#### Assignment:
Write the data below out again, with each line matching the original.

BEGIN Data

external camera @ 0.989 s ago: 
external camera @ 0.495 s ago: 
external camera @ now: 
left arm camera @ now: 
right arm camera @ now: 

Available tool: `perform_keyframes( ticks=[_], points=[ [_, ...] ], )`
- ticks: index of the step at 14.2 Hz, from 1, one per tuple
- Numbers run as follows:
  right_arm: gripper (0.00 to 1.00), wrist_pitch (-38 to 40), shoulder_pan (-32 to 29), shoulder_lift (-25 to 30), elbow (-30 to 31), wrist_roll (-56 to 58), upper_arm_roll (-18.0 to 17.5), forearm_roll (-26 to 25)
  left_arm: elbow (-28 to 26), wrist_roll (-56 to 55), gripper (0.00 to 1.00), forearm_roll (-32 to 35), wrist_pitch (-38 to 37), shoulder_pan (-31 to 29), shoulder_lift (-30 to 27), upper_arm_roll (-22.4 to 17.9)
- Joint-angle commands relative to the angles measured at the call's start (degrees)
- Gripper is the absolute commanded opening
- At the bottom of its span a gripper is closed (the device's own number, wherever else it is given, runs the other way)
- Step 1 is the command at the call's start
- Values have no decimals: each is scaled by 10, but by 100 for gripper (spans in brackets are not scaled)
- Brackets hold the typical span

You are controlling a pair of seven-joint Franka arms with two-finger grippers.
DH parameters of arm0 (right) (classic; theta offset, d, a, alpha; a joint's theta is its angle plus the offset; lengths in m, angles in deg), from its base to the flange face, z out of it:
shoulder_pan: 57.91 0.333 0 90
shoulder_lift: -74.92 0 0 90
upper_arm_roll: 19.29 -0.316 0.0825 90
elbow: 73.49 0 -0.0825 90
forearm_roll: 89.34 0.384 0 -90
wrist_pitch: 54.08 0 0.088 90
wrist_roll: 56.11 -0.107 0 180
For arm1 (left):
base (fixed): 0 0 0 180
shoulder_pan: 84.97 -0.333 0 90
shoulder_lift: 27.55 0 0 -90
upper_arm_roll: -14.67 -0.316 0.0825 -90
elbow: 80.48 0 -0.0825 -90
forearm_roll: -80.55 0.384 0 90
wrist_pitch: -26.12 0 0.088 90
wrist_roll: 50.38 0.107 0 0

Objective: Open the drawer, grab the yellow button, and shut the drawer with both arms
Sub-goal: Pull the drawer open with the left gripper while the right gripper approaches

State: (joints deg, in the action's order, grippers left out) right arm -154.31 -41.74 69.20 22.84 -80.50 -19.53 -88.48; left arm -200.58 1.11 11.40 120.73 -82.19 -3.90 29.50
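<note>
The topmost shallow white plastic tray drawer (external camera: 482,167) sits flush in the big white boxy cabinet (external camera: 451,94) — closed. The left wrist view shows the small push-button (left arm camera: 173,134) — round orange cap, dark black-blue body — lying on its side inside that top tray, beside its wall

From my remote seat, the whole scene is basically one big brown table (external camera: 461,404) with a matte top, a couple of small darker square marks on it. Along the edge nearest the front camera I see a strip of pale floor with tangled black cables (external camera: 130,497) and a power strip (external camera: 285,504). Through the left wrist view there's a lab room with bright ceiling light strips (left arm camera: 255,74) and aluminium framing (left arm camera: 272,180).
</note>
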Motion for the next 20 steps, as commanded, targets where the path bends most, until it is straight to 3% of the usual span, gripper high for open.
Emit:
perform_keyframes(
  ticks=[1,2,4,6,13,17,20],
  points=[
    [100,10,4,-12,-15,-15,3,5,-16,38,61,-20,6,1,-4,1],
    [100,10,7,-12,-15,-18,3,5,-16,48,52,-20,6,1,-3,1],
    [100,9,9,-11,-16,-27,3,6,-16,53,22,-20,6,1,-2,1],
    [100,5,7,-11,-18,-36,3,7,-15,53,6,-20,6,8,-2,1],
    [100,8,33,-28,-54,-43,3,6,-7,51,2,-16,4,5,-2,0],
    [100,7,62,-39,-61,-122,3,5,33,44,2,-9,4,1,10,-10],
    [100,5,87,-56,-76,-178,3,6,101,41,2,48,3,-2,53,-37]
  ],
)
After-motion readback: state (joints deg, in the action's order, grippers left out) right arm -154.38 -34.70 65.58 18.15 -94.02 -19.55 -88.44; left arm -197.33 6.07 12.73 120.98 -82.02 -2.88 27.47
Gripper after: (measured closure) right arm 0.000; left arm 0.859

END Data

#### Finished exercise:
external camera @ 0.989 s ago: 
external camera @ 0.495 s ago: 
external camera @ now: 
left arm camera @ now: 
right arm camera @ now: 

Available tool: `perform_keyframes( ticks=[_], points=[ [_, ...] ], )`
- ticks: index of the step at 14.2 Hz, from 1, one per tuple
- Numbers run as follows:
  right_arm: gripper (0.00 to 1.00), wrist_pitch (-38 to 40), shoulder_pan (-32 to 29), shoulder_lift (-25 to 30), elbow (-30 to 31), wrist_roll (-56 to 58), upper_arm_roll (-18.0 to 17.5), forearm_roll (-26 to 25)
  left_arm: elbow (-28 to 26), wrist_roll (-56 to 55), gripper (0.00 to 1.00), forearm_roll (-32 to 35), wrist_pitch (-38 to 37), shoulder_pan (-31 to 29), shoulder_lift (-30 to 27), upper_arm_roll (-22.4 to 17.9)
- Joint-angle commands relative to the angles measured at the call's start (degrees)
- Gripper is the absolute commanded opening
- At the bottom of its span a gripper is closed (the device's own number, wherever else it is given, runs the other way)
- Step 1 is the command at the call's start
- Values have no decimals: each is scaled by 10, but by 100 for gripper (spans in brackets are not scaled)
- Brackets hold the typical span

You are controlling a pair of seven-joint Franka arms with two-finger grippers.
DH parameters of arm0 (right) (classic; theta offset, d, a, alpha; a joint's theta is its angle plus the offset; lengths in m, angles in deg), from its base to the flange face, z out of it:
shoulder_pan: 57.91 0.333 0 90
shoulder_lift: -74.92 0 0 90
upper_arm_roll: 19.29 -0.316 0.0825 90
elbow: 73.49 0 -0.0825 90
forearm_roll: 89.34 0.384 0 -90
wrist_pitch: 54.08 0 0.088 90
wrist_roll: 56.11 -0.107 0 180
For arm1 (left):
base (fixed): 0 0 0 180
shoulder_pan: 84.97 -0.333 0 90
shoulder_lift: 27.55 0 0 -90
upper_arm_roll: -14.67 -0.316 0.0825 -90
elbow: 80.48 0 -0.0825 -90
forearm_roll: -80.55 0.384 0 90
wrist_pitch: -26.12 0 0.088 90
wrist_roll: 50.38 0.107 0 0

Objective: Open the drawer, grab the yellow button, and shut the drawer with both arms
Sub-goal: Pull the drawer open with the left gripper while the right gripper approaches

State: (joints deg, in the action's order, grippers left out) right arm -154.31 -41.74 69.20 22.84 -80.50 -19.53 -88.48; left arm -200.58 1.11 11.40 120.73 -82.19 -3.90 29.50
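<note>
The topmost shallow white plastic tray drawer (external camera: 482,167) sits flush in the big white boxy cabinet (external camera: 451,94) — closed. The left wrist view shows the small push-button (left arm camera: 173,134) — round orange cap, dark black-blue body — lying on its side inside that top tray, beside its wall

From my remote seat, the whole scene is basically one big brown table (external camera: 461,404) with a matte top, a couple of small darker square marks on it. Along the edge nearest the front camera I see a strip of pale floor with tangled black cables (external camera: 130,497) and a power strip (external camera: 285,504). Through the left wrist view there's a lab room with bright ceiling light strips (left arm camera: 255,74) and aluminium framing (left arm camera: 272,180).
</note>
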Motion for the next 20 steps, as commanded, targets where the path bends most, until it is straight to 3% of the usual span, gripper high for open.
Emit:
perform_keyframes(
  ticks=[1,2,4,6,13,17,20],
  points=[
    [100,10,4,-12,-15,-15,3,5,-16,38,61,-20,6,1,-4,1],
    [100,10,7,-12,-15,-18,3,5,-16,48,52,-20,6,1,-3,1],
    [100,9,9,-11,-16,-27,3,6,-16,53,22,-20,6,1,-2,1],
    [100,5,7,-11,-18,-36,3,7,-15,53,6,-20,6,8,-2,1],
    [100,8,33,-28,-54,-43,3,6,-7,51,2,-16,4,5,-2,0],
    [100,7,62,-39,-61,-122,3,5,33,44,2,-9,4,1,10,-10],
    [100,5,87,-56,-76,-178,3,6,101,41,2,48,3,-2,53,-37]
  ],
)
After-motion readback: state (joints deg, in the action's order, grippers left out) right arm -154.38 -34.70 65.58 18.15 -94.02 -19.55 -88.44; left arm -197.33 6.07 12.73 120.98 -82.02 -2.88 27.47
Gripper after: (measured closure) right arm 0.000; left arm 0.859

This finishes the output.